| BRIEF |
Set down the full listing below word for word; pictures stay out of the copy.

+ + + + + + +

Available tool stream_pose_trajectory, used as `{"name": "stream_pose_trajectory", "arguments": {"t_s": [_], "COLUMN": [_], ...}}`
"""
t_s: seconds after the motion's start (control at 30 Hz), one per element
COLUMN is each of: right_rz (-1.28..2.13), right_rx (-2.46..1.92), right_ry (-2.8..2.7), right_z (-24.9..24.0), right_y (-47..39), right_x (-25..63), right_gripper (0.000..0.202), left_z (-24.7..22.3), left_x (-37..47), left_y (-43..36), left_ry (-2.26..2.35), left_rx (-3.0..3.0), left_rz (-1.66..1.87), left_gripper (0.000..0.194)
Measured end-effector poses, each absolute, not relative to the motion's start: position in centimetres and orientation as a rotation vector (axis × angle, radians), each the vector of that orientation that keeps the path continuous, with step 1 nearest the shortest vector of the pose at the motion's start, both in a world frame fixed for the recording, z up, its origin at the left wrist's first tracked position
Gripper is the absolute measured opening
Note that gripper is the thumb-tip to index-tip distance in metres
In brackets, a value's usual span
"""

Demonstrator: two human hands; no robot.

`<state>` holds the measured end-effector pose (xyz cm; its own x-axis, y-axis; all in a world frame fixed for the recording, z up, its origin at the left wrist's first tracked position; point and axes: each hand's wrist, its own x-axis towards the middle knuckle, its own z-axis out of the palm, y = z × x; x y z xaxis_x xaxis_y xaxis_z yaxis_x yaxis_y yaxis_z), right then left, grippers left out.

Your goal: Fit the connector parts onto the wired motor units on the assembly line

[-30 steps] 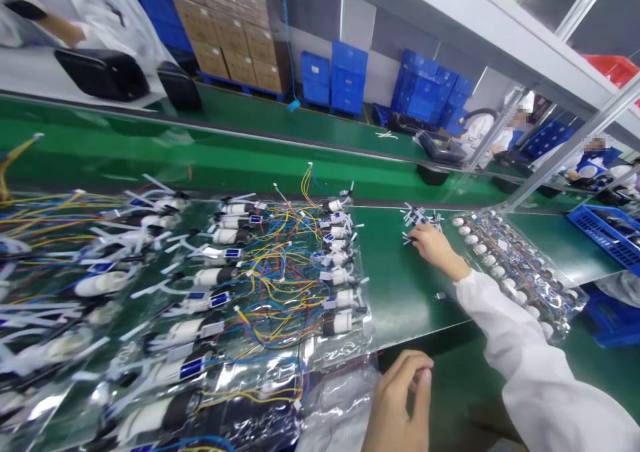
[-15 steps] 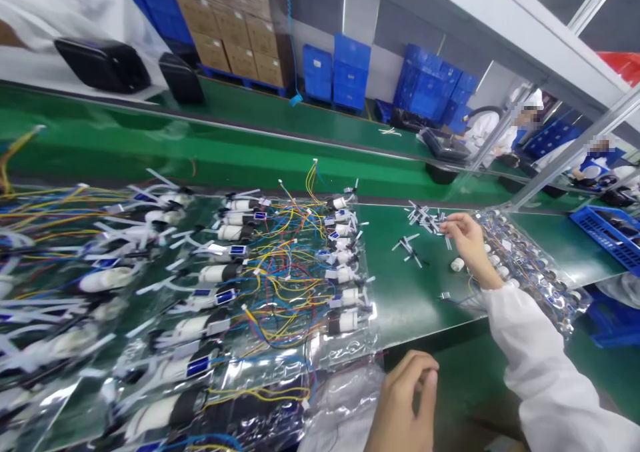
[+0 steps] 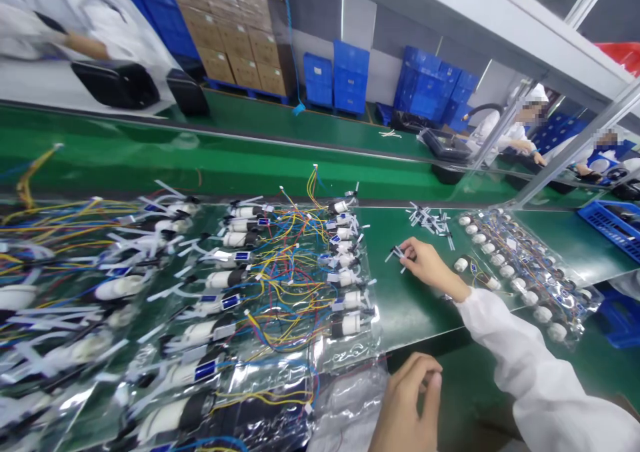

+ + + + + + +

| RESULT OF THIS EXERCISE |
Available tool stream_pose_trajectory, used as `{"name": "stream_pose_trajectory", "arguments": {"t_s": [_], "COLUMN": [_], ...}}`
"""
t_s: seconds after the motion's start (control at 30 Hz), one per element
COLUMN is each of: right_rz (-1.28..2.13), right_rx (-2.46..1.92), right_ry (-2.8..2.7), right_z (-24.9..24.0), right_y (-47..39), right_x (-25..63), right_gripper (0.000..0.202), left_z (-24.7..22.3), left_x (-37..47), left_y (-43..36), left_ry (-2.26..2.35), left_rx (-3.0..3.0), left_rz (-1.66..1.87), left_gripper (0.000..0.194)
Measured end-effector poses, each absolute, not relative to the motion's start: position in centimetres and orientation as a rotation vector (axis × angle, radians), each the vector of that orientation that keeps the path continuous, with step 1 nearest the shortest vector of the pose at the motion's start, both in a world frame fixed for the recording, z up, its origin at the left wrist's first tracked position
Gripper is the absolute measured opening
Note that gripper is the thumb-tip to index-tip distance in metres
In brackets, a value's usual span
"""

Demonstrator: two human hands; no robot.

`<state>` holds the measured end-effector pose (xyz cm; its own x-axis, y-axis; all in a world frame fixed for the recording, z up, its origin at the left wrist's first tracked position; point and axes: each hand's wrist, its own x-axis towards the middle knuckle, its own z-axis out of the palm, y = z × x; x y z xaxis_x xaxis_y xaxis_z yaxis_x yaxis_y yaxis_z), right then left, grippers left out.

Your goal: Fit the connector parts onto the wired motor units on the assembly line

[-30 steps] 
[-15 steps] 
[+0 steps] 

The answer has now been finished.